Required action: Give the number of lines in the listing that hold the word "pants". Write nothing but that number.

Data shown Start Marker

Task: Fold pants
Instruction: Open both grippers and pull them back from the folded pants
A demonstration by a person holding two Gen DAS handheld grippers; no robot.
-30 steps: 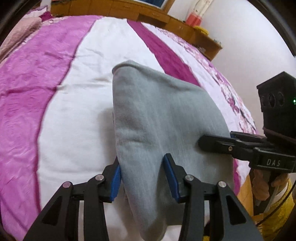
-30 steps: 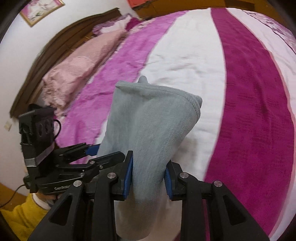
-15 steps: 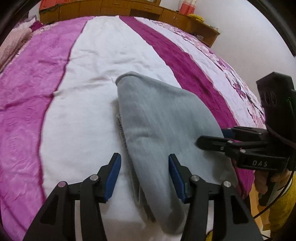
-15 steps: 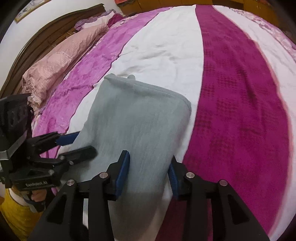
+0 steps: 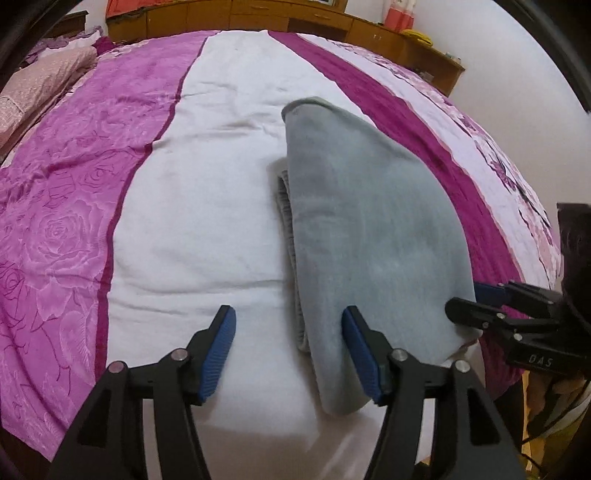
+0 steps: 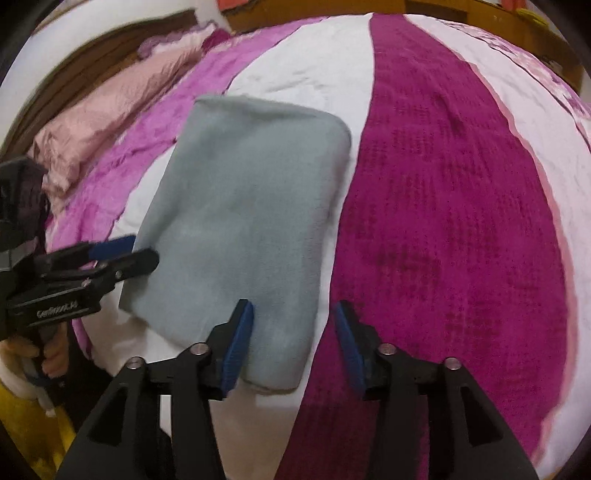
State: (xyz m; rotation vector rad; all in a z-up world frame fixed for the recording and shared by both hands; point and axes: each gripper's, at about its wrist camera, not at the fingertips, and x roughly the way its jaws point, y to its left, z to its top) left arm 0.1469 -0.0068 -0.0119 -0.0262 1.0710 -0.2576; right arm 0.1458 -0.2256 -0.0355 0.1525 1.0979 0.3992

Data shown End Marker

The completed task: 2